▶ Information provided
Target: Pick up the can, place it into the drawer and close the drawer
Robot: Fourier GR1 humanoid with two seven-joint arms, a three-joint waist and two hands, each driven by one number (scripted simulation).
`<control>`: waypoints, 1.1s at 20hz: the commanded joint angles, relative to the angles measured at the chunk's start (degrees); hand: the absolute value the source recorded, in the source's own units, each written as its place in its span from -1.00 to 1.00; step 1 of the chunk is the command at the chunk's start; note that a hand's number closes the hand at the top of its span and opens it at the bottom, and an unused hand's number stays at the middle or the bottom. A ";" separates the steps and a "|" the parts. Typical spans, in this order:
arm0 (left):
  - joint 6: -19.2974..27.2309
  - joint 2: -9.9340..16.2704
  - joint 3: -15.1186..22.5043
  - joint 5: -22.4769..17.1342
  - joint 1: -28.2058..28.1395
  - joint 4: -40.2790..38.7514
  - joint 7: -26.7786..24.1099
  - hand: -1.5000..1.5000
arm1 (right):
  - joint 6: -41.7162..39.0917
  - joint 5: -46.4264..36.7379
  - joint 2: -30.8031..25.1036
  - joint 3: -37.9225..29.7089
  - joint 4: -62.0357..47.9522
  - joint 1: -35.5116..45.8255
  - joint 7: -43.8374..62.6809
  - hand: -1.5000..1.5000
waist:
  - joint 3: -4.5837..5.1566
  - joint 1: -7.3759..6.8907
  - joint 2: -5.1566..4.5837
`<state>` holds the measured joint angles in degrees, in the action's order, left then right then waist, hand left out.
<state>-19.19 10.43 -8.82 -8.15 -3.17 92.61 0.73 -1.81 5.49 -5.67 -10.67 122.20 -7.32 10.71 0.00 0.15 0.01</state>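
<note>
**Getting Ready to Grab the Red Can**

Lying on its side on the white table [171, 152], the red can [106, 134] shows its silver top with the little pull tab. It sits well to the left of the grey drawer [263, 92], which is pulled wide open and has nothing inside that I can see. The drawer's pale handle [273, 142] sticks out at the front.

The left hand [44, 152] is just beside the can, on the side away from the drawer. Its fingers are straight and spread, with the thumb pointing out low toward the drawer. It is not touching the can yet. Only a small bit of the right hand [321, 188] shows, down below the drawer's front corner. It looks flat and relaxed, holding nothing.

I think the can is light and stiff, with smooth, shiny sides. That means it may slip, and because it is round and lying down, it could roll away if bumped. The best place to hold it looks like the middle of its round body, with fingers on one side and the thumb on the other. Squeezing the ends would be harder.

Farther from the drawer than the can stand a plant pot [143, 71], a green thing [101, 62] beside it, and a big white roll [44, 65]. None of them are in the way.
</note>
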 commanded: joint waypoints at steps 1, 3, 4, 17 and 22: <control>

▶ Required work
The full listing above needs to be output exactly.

▶ Answer space
Target: Pick up the can, place it into the drawer and close the drawer
Robot: Fourier GR1 humanoid with two seven-joint arms, a three-joint waist and two hands, each driven by one number (scripted simulation).
`<control>`: waypoints, 1.1s at 20hz: the commanded joint angles, relative to the angles measured at the chunk's start (degrees); hand: the absolute value the source recorded, in the source's own units, each written as its place in its span from -1.00 to 1.00; step 1 of the chunk is the command at the chunk's start; note that a hand's number closes the hand at the top of its span and opens it at the bottom, and an unused hand's number stays at the middle or the bottom. A ";" separates the steps and a "|" the parts. Typical spans, in this order:
arm0 (left):
  - joint 6: -19.2974..27.2309
  - joint 2: -9.9340..16.2704
  - joint 3: -15.1186..22.5043
  - joint 5: -22.4769..17.1342
  - joint 1: -28.2058..28.1395
  - joint 4: -40.2790..38.7514
  - joint 7: -26.7786..24.1099
  - hand: -1.5000..1.5000
arm1 (right):
  - joint 6: -41.7162..39.0917
  - joint 5: -46.4264..36.7379
  - joint 2: -30.8031..25.1036
  - joint 3: -37.9225..29.7089
  - joint 4: -62.0357..47.9522
  - joint 1: -35.5116..45.8255
  - joint 7: -43.8374..62.6809
  - hand: -1.5000..1.5000
waist:
  - joint 3: -4.5837..5.1566
  - joint 1: -7.3759..6.8907
  - joint 2: -5.1566..4.5837
`<state>` holds the measured joint angles in degrees, in the action's order, left then right then waist, hand left out.
<state>-19.19 10.43 -8.82 -8.15 -3.17 92.61 0.73 -1.81 5.49 -5.67 -10.67 122.20 -7.32 10.71 0.00 0.15 0.01</state>
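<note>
**Getting Ready to Grab the Red Can**

Lying on its side on the white table [171, 152], the red can [106, 134] shows its silver top with the little pull tab. It sits well to the left of the grey drawer [263, 92], which is pulled wide open and has nothing inside that I can see. The drawer's pale handle [273, 142] sticks out at the front.

The left hand [44, 152] is just beside the can, on the side away from the drawer. Its fingers are straight and spread, with the thumb pointing out low toward the drawer. It is not touching the can yet. Only a small bit of the right hand [321, 188] shows, down below the drawer's front corner. It looks flat and relaxed, holding nothing.

I think the can is light and stiff, with smooth, shiny sides. That means it may slip, and because it is round and lying down, it could roll away if bumped. The best place to hold it looks like the middle of its round body, with fingers on one side and the thumb on the other. Squeezing the ends would be harder.

Farther from the drawer than the can stand a plant pot [143, 71], a green thing [101, 62] beside it, and a big white roll [44, 65]. None of them are in the way.
</note>
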 commanded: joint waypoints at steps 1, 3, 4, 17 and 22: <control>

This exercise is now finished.